Background:  The optimal time to initiate HAART for asymptomatic HIV-infected individuals is uncertain. Emerging data about the benefits of earlier ART, such as improved response to therapy and preservation of immune function, suggest that initiating HAART earlier in the course of HIV disease may improve outcomes. Prior studies have been limited by insufficient size, follow-up, and methods to compare survival for patients who initiate HAART with those who defer treatment from the same CD4 cell count level.

Methods:  In a Canadian and US collaboration of observational cohorts, we examined all participants with a CD4 count >500 cells/mm³ between 1996 and 2006 who were free of clinical AIDS and ART-naïve. We compared the relative hazard (RH) of death for patients who initiated HAART at a CD4 count >500 with those who deferred using an inverse-probability weighted Cox proportional hazards analysis stratified by cohort and calendar-year, and adjusted for demographic and clinical characteristics. Patients who deferred HAART at a CD4 count >500 whose CD4 count fell to <350 without initiating HAART were censored at that time regardless of whether they subsequently started HAART.

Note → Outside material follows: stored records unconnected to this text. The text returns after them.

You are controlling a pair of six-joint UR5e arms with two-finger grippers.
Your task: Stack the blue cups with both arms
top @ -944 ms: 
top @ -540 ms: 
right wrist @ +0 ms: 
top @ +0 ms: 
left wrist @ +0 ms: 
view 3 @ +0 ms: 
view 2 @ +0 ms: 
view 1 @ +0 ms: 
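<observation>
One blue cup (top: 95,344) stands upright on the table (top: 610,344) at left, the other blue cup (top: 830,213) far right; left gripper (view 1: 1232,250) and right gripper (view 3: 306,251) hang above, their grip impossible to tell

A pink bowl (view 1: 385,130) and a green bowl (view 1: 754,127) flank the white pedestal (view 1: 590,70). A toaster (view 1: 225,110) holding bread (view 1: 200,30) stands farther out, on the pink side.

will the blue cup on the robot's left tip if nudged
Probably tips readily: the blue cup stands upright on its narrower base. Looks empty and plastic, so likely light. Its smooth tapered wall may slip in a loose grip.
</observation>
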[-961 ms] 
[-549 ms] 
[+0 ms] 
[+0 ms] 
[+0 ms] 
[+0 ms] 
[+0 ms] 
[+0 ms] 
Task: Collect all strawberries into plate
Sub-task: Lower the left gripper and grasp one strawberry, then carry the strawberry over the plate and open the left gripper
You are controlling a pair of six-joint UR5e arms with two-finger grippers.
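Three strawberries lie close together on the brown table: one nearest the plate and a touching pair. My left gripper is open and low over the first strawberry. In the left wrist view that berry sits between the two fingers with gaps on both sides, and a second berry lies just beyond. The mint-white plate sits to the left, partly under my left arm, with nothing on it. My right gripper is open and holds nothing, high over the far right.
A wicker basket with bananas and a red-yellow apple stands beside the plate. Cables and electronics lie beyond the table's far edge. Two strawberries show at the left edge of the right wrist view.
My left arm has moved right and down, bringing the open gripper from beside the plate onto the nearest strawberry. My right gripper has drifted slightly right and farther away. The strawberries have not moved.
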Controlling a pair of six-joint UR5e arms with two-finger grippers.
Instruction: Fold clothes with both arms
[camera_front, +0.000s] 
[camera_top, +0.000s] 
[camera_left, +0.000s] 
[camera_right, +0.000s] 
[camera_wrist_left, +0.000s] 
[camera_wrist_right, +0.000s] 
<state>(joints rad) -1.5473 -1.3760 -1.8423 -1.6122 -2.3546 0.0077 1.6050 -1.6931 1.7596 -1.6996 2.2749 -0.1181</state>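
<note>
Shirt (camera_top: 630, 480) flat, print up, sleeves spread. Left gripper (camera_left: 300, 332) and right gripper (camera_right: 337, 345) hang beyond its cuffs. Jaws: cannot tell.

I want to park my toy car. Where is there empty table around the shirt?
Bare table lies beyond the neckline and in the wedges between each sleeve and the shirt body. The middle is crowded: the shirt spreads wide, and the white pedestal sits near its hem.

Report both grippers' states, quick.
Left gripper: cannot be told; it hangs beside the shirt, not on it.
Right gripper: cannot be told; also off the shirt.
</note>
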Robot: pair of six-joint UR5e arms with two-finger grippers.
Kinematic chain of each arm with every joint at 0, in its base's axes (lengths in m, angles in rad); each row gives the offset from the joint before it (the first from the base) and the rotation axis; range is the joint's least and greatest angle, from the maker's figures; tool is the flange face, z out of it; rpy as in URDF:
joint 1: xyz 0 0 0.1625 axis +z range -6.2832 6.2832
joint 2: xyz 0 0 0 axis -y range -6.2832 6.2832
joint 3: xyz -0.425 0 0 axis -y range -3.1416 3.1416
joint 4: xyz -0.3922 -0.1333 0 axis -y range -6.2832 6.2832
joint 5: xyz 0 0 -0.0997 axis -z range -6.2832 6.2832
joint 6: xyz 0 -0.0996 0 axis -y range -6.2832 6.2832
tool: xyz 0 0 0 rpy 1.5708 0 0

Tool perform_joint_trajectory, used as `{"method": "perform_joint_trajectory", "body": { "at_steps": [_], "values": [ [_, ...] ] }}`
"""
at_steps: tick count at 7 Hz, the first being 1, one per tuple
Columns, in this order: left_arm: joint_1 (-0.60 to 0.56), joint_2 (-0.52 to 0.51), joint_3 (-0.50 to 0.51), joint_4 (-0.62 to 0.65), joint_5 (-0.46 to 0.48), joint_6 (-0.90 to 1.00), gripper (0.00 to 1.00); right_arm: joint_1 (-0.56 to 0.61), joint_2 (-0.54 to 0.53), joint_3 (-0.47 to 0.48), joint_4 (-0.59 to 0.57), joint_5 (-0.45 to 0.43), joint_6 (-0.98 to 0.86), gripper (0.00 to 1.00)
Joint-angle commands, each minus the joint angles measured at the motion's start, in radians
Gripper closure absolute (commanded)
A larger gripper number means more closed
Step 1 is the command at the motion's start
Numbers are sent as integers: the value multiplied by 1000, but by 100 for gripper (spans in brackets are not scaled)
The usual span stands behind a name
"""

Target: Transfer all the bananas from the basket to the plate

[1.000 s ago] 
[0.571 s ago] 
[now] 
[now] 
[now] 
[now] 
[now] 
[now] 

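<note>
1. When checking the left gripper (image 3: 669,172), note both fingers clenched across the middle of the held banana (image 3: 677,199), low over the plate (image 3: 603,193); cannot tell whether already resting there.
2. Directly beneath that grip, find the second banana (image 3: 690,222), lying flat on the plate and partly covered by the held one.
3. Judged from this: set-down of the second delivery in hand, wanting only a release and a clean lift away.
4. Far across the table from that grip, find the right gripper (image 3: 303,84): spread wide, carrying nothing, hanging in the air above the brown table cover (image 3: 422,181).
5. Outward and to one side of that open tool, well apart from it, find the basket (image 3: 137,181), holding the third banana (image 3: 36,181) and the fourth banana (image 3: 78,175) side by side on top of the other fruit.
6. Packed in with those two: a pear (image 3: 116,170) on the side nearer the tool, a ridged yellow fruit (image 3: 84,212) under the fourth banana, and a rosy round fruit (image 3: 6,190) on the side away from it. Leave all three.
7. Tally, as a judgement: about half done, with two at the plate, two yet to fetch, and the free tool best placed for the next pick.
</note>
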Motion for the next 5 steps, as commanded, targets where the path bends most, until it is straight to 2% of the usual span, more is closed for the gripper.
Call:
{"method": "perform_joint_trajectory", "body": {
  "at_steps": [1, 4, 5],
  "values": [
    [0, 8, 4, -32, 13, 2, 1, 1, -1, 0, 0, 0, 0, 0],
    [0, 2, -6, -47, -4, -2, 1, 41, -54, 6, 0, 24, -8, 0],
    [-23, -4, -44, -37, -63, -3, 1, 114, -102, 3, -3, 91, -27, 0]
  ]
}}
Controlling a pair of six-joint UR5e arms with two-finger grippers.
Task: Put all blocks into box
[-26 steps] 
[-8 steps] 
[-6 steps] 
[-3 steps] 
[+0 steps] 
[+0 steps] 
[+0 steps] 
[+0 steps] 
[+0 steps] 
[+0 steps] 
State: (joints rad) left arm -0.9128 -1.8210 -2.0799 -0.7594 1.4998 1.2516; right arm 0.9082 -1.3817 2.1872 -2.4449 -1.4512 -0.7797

Results:  The analysis currently includes 9174 patients who contribute 25,337 person-years of follow up; 2620 (29%) initiated HAART at a CD4 count >500 and the remaining 6553 (71%) deferred. The proportion of patients initiating HAART at a CD4 count >500 by year peaked in 1997 to 1998 (16%) and declined <10% by 2003; median (IQR) CD4 count at initiation was 674 (579 to 831), and 196 patients died. Among patients who deferred, median (IQR) CD4 count for the 602 who initiated HAART between 350 and 500 was 435 (397 to 472), and 271 died. Patients who deferred treatment at a CD4 count >500 had significantly higher risk of mortality than those who initiated HAART (RH 1.4, 95%CI 1.1 to 1.7; p = 0.008). Increasing age (RH 1.5 95%CI 1.4 to 1.7; p <0.001), but neither baseline HIV-1 RNA nor CD4 count (within range >500) were independent predictors of mortality.

Conclusions:  In this large North American cohort collaboration, we found 36% higher risk of death for patients who deferred rather than initiated HAART at a CD4 count >500. We adjusted for several prognostic variables, but the decision to start treatment may involve additional factors that could confound these results. Our findings support the initiation of HAART earlier in the course of HIV disease than currently recommended.